Directions:
From top to bottom, write out the listing exactly and skip every picture.

Input data:
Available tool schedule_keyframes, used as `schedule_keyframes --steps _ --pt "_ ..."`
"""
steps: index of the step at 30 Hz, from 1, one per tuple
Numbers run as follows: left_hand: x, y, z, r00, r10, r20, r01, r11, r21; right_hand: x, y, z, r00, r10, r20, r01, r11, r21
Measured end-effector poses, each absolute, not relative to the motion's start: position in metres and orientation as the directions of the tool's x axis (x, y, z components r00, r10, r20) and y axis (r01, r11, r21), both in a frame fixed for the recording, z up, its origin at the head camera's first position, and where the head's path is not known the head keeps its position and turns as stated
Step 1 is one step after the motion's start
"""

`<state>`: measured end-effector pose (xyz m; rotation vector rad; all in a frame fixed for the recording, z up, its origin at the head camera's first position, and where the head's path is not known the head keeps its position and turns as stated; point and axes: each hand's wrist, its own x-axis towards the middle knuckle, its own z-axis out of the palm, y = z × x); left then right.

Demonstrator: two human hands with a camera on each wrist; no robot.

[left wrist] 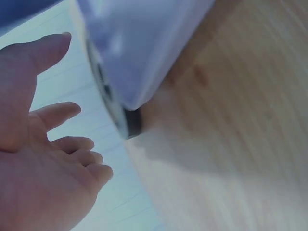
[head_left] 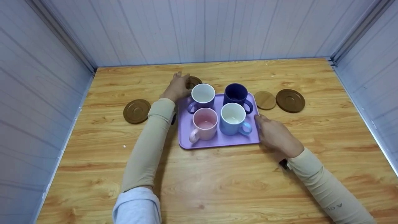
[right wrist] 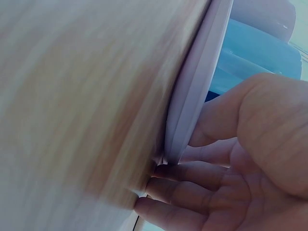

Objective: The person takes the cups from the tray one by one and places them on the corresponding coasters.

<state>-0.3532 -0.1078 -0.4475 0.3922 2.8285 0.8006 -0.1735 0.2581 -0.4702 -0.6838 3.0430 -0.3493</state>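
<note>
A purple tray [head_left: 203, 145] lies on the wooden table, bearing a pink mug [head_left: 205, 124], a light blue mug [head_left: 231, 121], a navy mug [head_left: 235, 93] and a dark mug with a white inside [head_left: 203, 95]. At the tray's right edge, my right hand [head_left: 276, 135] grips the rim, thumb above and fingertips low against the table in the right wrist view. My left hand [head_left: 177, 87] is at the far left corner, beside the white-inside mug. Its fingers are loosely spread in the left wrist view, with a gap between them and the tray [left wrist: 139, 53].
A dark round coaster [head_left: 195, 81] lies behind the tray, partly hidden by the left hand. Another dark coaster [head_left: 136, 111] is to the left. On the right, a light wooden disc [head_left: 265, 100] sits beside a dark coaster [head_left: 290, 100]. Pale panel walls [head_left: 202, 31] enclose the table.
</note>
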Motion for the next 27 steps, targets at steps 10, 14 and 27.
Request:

Exercise solution:
Available tool schedule_keyframes, used as `schedule_keyframes --steps _ --pt "_ ..."`
"""
steps: index of the step at 30 Hz, from 1, one per tuple
Numbers run as follows: left_hand: x, y, z, r00, r10, r20, r01, r11, r21; right_hand: x, y, z, r00, r10, r20, r01, r11, r21
Measured end-effector poses, each absolute, not relative to the motion's start: position in metres and orientation as the directions of the tool's x axis (x, y, z components r00, r10, r20) and y axis (r01, r11, r21), both in a frame fixed for the recording, z up, its origin at the head camera's first position, and where the head's path is not known the head keeps its position and turns as stated
Step 1 is one step after the motion's start
"""

`<state>`: measured end-effector pose (xyz m; rotation vector rad; all in a frame fixed for the recording, z up, its origin at the head camera's first position, and where the head's path is not known the head keeps its position and turns as stated; point and axes: each hand's wrist, its own x-axis towards the middle knuckle, its own z-axis out of the palm, y = z × x); left then right.

Demonstrator: two human hands with a camera on each wrist; no robot.

[left wrist] 
[head_left] 
[right wrist] 

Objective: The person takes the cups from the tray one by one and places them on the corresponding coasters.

<state>-0.3532 -0.1078 -0.4475 0.3922 2.8285 0.8006 -0.1735 0.2581 -0.4702 -0.6838 3.0430 -0.3493</state>
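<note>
A purple tray [head_left: 203, 145] lies on the wooden table, bearing a pink mug [head_left: 205, 124], a light blue mug [head_left: 231, 121], a navy mug [head_left: 235, 93] and a dark mug with a white inside [head_left: 203, 95]. At the tray's right edge, my right hand [head_left: 276, 135] grips the rim, thumb above and fingertips low against the table in the right wrist view. My left hand [head_left: 177, 87] is at the far left corner, beside the white-inside mug. Its fingers are loosely spread in the left wrist view, with a gap between them and the tray [left wrist: 139, 53].
A dark round coaster [head_left: 195, 81] lies behind the tray, partly hidden by the left hand. Another dark coaster [head_left: 136, 111] is to the left. On the right, a light wooden disc [head_left: 265, 100] sits beside a dark coaster [head_left: 290, 100]. Pale panel walls [head_left: 202, 31] enclose the table.
</note>
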Motion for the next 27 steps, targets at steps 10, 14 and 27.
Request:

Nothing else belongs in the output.